Five orders of magnitude! And we already have gone through 100 elements of the series. It’s easy to see why Asimov seems salty about this.
In reality, this is how slowly this series converges to $\pi$:
>>> pi(1) # 4.0
>>> pi(10) # 3.0418396189294032
>>> pi(100) # 3.1315929035585537
>>> pi(1000) # 3.140592653839794
>>> pi(10000) # 3.1414926535900345
>>> pi(100000) # 3.1415826535897198
>>> pi(1000000) # 3.1415916535897743
>>> pi(10000000) # 3.1415925535897915
>>> pi(100000000) # 3.141592643589326
It appears that for every ten times the iterations we get one more accurate decimal digit. The error, therefore, only becomes smaller than $10^{-7}$ somewhere around $10^7$ iterations.

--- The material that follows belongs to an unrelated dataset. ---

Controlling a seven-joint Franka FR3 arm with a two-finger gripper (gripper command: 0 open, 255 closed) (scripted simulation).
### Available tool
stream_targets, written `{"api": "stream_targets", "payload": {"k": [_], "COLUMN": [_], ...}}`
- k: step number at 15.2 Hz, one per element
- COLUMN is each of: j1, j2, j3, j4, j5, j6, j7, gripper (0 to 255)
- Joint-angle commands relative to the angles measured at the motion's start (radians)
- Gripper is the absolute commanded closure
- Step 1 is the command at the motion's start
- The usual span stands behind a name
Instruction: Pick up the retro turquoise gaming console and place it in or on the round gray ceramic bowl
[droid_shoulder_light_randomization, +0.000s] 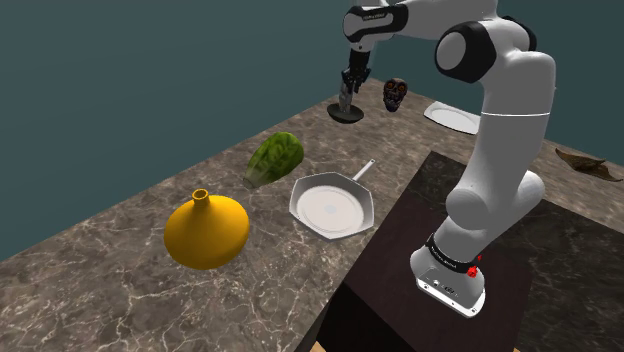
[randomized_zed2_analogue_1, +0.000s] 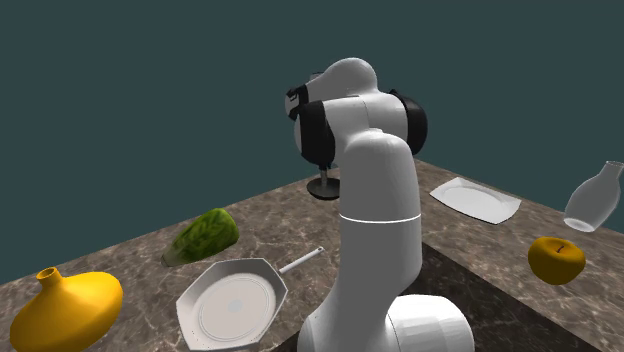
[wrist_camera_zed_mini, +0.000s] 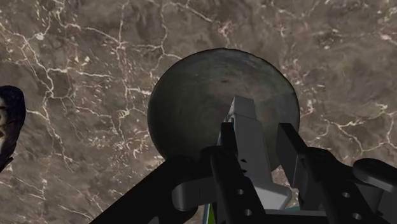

Why is this series taking so long to get close to its point of convergence? Let’s take a look at it:
def pi(n):
result = 0
series = []
for i in range(n):
result += ((-1) ** i) * 4 / (2 * i + 1)
series += [result]
return result, series
>>> import matplotlib.pyplot as plt
>>> r, s = pi(1000)
>>> plt.plot(s)
>>> plt.show()
To zoom in a bit, we let $n=100$:
It’s simply osciallating between the ends of an interval that grows smaller logarithmically as you increase $n$. Makes perfect sense considering the formula is $\frac{4}{2i+1} = O(\frac{1}{x})$.
With that knowledge we might want to try to make a guess at how many iterations it would have taken to get a smaller error than $\frac{355}{113}$:
>>> abs(math.pi - 355/113)
2.667641894049666e-07
So at least according to Python, the error is $\frac{2.667641894049666}{10000000}$ or about $\frac{1}{3748629}$, which would naturally correspond to $n=3748629$. Let’s try that:
>>> abs(math.pi - pi(3748629)) < abs(math.pi - 355/113)
True
>>> abs(math.pi - pi(3748628)) < abs(math.pi - 355/113)
False
Yess!
In fact here’s how this looks for the numbers surrounding $3748629$:
| n | Smaller error? |
|---|---|
| 3748624 | False |
| 3748625 | False |
| 3748626 | False |
| 3748627 | False |
| 3748628 | False |
| 3748629 | True |
| 3748630 | False |
| 3748631 | True |
| 3748632 | True |
| 3748633 | True |
It does indeed seem that $3748629$ is the smallest $n$ for which the error in Leibniz’ series is smaller than that of $\frac{355}{113}$.
Now clearly, this table is not formal proof just yet (it’s only missing a few million entries), but given that the sequence is monotonically decreasing it also wouldn’t be hard to argue formally that this is indeed the smallest $n$.
Anyway, that was just a fun series to mess around with for a bit, and obtain some solutions to Asimov’s questions, whether they were being sarcastic or not. How easily we can find even a brute force answer nowadays when in the 1600s the very smartest minds had merely managed to find $\pi$ to 15 digits is something to think about.